# Task
Print nothing except the lines of the listing below from the line with "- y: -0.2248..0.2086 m" to the line with "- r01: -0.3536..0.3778", each exactly as written, both ends included.

# Recorded data

* * * * * * *

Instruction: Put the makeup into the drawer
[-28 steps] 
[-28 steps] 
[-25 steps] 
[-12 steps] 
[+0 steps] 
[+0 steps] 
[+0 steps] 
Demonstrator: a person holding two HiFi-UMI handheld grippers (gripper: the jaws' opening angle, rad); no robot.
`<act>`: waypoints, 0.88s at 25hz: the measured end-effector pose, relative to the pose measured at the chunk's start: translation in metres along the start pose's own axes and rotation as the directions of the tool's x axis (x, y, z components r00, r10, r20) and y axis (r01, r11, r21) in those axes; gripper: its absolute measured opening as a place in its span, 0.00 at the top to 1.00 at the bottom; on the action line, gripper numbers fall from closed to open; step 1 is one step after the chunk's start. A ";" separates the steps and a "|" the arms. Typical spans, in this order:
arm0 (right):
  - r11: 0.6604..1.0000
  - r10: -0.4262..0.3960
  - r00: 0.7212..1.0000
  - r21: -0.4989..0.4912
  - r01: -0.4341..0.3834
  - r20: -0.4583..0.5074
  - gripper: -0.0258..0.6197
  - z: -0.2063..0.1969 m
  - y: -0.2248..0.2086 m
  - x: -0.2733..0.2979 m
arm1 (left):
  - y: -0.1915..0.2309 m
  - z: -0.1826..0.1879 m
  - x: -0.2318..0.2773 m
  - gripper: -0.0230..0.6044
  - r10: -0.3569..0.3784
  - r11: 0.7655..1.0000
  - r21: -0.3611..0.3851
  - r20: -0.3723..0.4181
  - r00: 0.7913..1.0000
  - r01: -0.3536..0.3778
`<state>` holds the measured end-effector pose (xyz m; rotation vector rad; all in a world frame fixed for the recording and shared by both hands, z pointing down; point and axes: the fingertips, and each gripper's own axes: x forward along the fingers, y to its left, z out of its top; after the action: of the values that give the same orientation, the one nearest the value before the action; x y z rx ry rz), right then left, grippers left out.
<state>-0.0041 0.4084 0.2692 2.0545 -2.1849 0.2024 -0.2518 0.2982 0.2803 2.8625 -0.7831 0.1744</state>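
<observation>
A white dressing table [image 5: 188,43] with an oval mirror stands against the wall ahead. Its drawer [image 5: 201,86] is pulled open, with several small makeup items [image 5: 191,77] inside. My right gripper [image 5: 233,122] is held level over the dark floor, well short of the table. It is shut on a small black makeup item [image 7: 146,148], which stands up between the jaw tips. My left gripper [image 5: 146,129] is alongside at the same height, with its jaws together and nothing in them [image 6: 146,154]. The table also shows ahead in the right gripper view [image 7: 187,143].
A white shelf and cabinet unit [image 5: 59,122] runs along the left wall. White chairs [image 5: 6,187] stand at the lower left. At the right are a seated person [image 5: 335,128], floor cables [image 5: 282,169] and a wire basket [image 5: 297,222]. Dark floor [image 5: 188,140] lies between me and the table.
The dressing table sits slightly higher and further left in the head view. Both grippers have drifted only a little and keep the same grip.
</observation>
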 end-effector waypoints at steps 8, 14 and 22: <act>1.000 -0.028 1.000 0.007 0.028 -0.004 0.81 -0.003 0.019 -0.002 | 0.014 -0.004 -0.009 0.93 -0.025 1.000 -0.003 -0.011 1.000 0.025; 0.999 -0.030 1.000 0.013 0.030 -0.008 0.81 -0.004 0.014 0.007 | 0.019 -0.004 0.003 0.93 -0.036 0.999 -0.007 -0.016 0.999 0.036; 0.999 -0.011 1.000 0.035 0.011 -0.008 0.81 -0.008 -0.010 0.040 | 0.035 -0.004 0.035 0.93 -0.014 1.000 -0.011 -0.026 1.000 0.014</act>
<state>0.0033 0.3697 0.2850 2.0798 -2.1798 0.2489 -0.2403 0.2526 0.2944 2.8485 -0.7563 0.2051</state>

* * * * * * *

# Task answer
  - y: -0.2248..0.2086 m
  - x: -0.2733..0.2979 m
arm1 (left):
  - y: -0.1915..0.2309 m
  - z: -0.1826..0.1879 m
  - x: -0.2318..0.2773 m
  - gripper: -0.0230..0.6044
  - r10: -0.3569..0.3784
  - r11: 0.7655..1.0000
  - r21: -0.3611..0.3851
  - r20: -0.3723..0.4181
  - r00: 0.7913..1.0000
  - r01: -0.3536..0.3778

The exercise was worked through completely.